The first three are the live service data. The last two are what make a rebuild possible if the droplet is gone.

I care less about a perfect backup system than a predictable recovery path. Perfect backup systems mostly exist in vendor slides and incident reports. Each failure mode should be boring enough that I can follow the runbook instead of inventing one while stressed.

SQLite and Litestream

Forgejo is using SQLite with WAL mode.

I like SQLite here for the same reason I liked it in the architecture post: it keeps the stack small. I do not need a managed database, a second host, or another moving part just to run a small forge for friends and agents.

The database still needs its own recovery path, so Litestream replicates /data/gitea/gitea.db to a dedicated DigitalOcean Spaces bucket. That gives the database a much smaller recovery window than the daily filesystem snapshot cadence.

If the SQLite database is corrupted or lost, the restore path is:

Stop Forgejo.
Restore the database with Litestream.
Move the restored file back into place.
Start Forgejo again.

Note: Litestream only covers the SQLite database. It does not back up Git repository objects on disk.

That boundary matters. Litestream protects users, issues, repo metadata, settings, and the rest of the SQLite-backed state. It does not protect the bare Git repositories, and forgetting that is how you end up with a healthy database pointing at repositories you no longer have.

Spaces for object data

Forgejo is configured to put the blob-like data in DigitalOcean Spaces.
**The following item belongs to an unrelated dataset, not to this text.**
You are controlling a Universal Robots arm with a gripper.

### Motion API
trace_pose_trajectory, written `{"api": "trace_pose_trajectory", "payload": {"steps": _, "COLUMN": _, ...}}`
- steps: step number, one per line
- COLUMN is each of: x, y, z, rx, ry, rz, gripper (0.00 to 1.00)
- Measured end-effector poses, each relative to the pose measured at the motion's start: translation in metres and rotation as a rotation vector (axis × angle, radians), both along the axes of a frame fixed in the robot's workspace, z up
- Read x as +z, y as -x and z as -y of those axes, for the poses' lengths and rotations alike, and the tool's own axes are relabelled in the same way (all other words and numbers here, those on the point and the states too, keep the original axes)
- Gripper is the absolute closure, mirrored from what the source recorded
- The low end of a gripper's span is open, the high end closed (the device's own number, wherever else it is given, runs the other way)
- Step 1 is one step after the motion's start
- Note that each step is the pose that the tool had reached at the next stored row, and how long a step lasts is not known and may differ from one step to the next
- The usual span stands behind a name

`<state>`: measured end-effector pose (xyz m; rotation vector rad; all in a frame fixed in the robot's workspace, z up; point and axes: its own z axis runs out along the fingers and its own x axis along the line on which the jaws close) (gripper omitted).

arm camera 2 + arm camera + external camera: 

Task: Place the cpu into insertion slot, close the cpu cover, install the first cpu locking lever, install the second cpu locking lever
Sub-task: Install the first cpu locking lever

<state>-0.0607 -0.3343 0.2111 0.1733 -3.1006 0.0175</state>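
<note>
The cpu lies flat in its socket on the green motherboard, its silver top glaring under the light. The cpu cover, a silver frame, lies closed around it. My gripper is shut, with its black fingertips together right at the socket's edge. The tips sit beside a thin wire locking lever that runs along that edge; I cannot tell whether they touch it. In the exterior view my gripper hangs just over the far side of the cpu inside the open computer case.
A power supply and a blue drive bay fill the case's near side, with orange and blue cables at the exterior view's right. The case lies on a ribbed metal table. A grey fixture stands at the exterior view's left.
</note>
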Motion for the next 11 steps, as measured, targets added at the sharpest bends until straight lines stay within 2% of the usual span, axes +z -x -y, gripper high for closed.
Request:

That includes LFS objects, packages, attachments, avatars, repository archives, Actions logs, and Actions artifacts. Those are exactly the categories that can grow quietly while everything still looks fine from the web UI.

I like this split because it keeps the attached block volume focused on the filesystem-backed parts Forgejo expects to manage directly. The heavier object data goes to object storage where it belongs.

Spaces is the primary storage location for those objects. For now, recovery for that data depends on DigitalOcean’s object storage durability, bucket configuration, and whether I add an offsite copy later.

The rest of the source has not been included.